Case Law Details
In re Trident Pneumatics (P) Ltd (GST AAR Tamilnadu)
Whether Air Spring Failure Indication cum Brake Application (FIBA) proposed to be manufactured and supplied solely and principally for use in Railways can be classified under 86072100- Air Brakes and parts thereof of Section XVII?
The question raised is on the classification of FIBA, supplied by the applicant to the Indian Railways and therefore covered under Section 97 (2) of the Act. Section 98 of the CGST Act 2017 /TNGST Act 2017 provides the procedure to be followed on receipt of the application and the first proviso to Section 98(2) states that the application is not to be admitted when the question raised in the application is already pending or decided in any proceedings in the applicant’s case.
The Center Jurisdictional Officer, in their submissions, has stated that the classification of the supplies to Indian Railways by the applicant was under investigation by DGGI and a Show Cause notice No. 16/2022 -GST dated 28.03.2022 stands issued.

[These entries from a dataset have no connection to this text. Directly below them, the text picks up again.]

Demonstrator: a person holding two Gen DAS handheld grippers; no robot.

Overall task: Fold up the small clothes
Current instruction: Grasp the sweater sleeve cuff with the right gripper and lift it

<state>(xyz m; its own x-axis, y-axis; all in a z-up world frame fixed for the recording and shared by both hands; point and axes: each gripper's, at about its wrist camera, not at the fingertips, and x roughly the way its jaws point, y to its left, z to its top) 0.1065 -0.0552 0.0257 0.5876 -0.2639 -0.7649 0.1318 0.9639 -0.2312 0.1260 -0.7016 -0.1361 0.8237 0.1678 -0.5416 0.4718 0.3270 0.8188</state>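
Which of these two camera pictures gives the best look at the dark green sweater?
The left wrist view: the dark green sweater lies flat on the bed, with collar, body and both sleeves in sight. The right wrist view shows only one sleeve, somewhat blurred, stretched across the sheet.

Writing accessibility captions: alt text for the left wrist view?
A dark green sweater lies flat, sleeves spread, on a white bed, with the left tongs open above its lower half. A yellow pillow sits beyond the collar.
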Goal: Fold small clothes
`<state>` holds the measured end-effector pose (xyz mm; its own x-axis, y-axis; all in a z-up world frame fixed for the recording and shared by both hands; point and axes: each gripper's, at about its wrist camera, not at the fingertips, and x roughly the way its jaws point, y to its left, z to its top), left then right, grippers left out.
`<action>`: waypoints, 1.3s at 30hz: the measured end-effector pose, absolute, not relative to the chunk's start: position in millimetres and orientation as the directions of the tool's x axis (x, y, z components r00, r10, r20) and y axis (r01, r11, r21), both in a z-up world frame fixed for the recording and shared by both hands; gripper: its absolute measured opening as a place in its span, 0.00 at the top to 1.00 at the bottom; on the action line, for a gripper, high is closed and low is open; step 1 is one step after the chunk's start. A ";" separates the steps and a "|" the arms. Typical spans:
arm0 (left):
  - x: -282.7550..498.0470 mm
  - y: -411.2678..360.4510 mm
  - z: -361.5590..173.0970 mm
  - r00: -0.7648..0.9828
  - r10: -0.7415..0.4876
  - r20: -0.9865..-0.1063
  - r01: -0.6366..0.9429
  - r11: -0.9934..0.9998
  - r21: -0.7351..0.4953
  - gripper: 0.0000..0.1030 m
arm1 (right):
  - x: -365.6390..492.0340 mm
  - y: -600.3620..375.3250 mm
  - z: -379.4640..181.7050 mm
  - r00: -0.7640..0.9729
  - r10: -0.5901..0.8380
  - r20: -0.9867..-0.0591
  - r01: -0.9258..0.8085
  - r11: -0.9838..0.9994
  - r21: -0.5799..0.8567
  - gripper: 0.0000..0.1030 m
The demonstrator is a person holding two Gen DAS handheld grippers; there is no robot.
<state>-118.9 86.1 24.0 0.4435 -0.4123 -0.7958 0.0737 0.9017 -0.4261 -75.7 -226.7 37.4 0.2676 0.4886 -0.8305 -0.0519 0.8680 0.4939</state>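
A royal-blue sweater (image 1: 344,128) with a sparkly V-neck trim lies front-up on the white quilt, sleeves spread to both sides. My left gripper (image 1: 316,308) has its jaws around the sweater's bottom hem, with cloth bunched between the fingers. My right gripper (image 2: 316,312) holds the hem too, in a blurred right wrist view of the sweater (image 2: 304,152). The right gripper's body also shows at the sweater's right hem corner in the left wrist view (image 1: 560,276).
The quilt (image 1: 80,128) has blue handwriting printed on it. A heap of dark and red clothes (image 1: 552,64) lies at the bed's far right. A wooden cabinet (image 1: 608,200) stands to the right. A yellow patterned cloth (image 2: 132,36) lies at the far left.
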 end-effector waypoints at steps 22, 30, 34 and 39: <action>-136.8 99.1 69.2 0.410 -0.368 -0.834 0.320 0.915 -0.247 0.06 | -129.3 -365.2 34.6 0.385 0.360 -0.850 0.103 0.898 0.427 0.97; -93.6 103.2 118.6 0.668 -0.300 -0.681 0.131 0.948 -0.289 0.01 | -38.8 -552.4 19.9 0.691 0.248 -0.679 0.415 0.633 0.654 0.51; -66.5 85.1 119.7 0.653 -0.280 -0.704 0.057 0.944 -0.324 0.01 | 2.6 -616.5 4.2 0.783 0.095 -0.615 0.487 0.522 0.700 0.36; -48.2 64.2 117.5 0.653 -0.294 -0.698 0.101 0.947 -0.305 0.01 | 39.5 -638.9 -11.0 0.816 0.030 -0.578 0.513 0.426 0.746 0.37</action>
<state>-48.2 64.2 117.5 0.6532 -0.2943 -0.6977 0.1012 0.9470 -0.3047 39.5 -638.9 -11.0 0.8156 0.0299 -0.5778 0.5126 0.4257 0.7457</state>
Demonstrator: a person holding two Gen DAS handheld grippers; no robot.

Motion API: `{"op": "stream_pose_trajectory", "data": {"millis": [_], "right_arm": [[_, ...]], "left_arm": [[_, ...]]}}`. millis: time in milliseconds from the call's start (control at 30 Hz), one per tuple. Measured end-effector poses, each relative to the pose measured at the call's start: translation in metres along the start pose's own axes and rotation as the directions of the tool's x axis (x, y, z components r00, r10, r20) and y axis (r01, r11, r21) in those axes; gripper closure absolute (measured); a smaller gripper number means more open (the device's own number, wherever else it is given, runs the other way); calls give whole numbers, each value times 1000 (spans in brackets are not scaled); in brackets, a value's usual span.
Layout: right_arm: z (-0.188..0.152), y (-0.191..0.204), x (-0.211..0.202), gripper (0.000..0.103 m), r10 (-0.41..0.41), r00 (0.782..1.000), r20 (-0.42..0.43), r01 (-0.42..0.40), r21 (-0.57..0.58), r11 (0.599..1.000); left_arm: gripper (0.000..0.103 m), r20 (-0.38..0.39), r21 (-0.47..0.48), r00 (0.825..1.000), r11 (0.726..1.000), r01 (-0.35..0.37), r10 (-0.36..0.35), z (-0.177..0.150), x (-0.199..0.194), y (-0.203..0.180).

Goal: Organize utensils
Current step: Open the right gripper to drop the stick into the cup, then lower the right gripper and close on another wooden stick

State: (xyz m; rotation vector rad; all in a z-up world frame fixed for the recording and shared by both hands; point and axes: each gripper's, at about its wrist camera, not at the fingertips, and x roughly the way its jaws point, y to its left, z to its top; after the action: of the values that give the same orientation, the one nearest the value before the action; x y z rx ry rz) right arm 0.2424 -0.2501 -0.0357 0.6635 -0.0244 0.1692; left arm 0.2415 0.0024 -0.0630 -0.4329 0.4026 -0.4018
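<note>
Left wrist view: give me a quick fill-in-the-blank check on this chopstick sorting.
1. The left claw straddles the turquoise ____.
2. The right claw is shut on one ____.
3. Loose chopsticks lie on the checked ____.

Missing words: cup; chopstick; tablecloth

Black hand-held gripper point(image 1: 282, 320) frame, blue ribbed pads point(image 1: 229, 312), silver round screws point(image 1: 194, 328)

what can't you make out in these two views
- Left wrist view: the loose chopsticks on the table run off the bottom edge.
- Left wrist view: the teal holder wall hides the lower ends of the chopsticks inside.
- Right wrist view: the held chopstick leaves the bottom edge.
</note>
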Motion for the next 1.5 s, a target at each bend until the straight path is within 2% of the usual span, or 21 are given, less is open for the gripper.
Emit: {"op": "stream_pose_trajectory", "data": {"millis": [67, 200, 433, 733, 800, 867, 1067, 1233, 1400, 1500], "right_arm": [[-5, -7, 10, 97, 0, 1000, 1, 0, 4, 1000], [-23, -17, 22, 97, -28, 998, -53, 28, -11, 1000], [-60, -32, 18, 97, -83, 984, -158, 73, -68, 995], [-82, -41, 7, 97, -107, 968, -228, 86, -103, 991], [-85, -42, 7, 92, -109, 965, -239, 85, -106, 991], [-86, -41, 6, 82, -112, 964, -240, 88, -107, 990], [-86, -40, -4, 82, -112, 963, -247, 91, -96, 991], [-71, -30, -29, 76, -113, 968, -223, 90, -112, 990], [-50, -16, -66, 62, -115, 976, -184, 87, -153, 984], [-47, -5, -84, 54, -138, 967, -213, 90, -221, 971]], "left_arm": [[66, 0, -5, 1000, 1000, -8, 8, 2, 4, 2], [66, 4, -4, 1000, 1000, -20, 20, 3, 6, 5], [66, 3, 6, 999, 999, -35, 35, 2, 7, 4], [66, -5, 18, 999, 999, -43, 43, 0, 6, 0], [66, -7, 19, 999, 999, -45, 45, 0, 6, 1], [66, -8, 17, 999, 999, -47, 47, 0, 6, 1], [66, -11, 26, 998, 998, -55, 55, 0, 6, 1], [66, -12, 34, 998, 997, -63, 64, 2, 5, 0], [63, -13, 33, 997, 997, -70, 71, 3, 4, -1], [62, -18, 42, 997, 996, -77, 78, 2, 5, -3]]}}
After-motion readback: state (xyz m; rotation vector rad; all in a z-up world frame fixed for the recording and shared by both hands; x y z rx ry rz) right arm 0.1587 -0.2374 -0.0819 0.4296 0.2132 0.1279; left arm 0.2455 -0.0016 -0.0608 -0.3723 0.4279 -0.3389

The first proviso to Section 98(2) of the Act, states that where the question raised is pending or decided in any proceedings under this Act, the same is not eligible for admission before this authority. It is clear that classification of FIBA, manufactured and supplied to Indian Railways by the applicant has been a part of the investigation proceedings under Authorisation for Inspection dated 01.05.2019 issued under Section 67 of the Act which establishes that the question raised before us is a part of the proceedings of DGGSTI and therefore squarely covered under proviso to Section 98(2) of the Act. For these reasons, the application is not admissible before this authority for ruling on merits and accordingly not admitted.
FULL TEXT OF THE ORDER OF AUTHORITY FOR ADVANCE RULING, TAMILNADU
Note: Any appeal against the Advance Ruling order shall be filed before the Tamil Nadu State Appellate Authority for Advance Ruling, Chennai under Sub-section (1) of Section 100 of CGST ACT/TNGST Act 2017 within 30 days from the date on which the ruling sought to be appealed against is communicated.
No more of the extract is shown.